As empresas fecham, os desempregados aumentam, os impostos crescem, penhoram casas, automóveis, o ar que respiramos e a maltosa incapaz de enxergar a capacidade purificadora destas medidas. Reformas ridículas, ordenados mínimos irrisórios, subsídios de cacaracá? Talvez. Mas passaremos sem dificuldade o buraco da agulha enquanto os Loureiros todos abdicam, por amor ao próximo, de uma Eternidade feliz. A transcendência deste acto dá-me vontade de ajoelhar à sua frente. Dá-me vontade? Ajoelho à sua frente indigno de lhes desapertar as correias dos sapatos.
Vale e Azevedo para os Jerónimos, já!
Loureiro para o Panteão já!
Jorge Coelho para o Mosteiro de Alcobaça, já!
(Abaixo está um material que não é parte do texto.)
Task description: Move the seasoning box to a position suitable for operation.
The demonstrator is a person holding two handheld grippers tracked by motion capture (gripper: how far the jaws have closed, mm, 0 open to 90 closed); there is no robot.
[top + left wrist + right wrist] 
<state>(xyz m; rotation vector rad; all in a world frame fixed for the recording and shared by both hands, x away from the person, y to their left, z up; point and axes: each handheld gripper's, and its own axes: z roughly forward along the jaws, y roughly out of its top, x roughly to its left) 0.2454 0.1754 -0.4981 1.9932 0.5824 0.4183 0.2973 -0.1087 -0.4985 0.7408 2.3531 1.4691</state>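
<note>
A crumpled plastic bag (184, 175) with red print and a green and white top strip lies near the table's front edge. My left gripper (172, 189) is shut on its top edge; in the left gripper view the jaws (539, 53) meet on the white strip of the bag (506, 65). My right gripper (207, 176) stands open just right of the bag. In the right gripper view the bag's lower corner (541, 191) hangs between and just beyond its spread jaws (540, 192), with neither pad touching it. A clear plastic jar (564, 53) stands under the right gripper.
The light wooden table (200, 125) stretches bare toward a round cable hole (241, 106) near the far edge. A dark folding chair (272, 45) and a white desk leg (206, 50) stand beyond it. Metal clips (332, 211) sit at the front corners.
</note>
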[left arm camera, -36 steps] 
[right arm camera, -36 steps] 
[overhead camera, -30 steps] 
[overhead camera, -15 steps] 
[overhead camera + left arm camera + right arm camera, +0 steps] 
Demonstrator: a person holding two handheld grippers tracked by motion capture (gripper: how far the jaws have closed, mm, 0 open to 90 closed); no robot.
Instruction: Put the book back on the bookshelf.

Sócrates para a Torre de Belém, já! A Torre de Belém não, que é tão feia. Para a Batalha.
Fora com o Soldado Desconhecido, o Gama, o Herculano, as criaturas de pacotilha com que os livros de História nos enganaram.
Que o Dia de Camões passe a chamar-se Dia de Armando Vara. Haja sentido das proporções, haja espírito de medida, haja respeito. Estátuas equestres para todos, veneração nacional. Esta mania tacanha de perseguir o senhor Oliveira e Costa: libertem-no. Esta pouca-vergonha contra os poucos que estão presos, os quase nenhuns que estão presos como provou o senhor Vale e Azevedo, como provou o senhor Carlos Cruz, hedionda perseguição pessoal com fins inconfessáveis. Admitam-no. E voltem a pôr o senhor Dias Loureiro no Conselho de Estado, de onde o obrigaram, por maldade e inveja, a sair. Quero o senhor Mexia no Terreiro do Paço, no lugar D. José que, aliás, era um pateta. Quero outro mártir qualquer, tanto faz, no lugar do Marquês de Pombal, esse tirano. Acabem com a pouca vergonha dos Sindicatos. Acabem com as manifestações, as greves, os protestos, por favor deixem de pecar. Como pedia o doutor João das Regras, olhai, olhai bem, mas vêde. E tereis mais fominha e, em consequência, mais Paraíso. Agradeçam este solzinho. Agradeçam a Linha Branca. Agradeçam a sopa e a peçazita de fruta do jantar. Abaixo o Bem-Estar.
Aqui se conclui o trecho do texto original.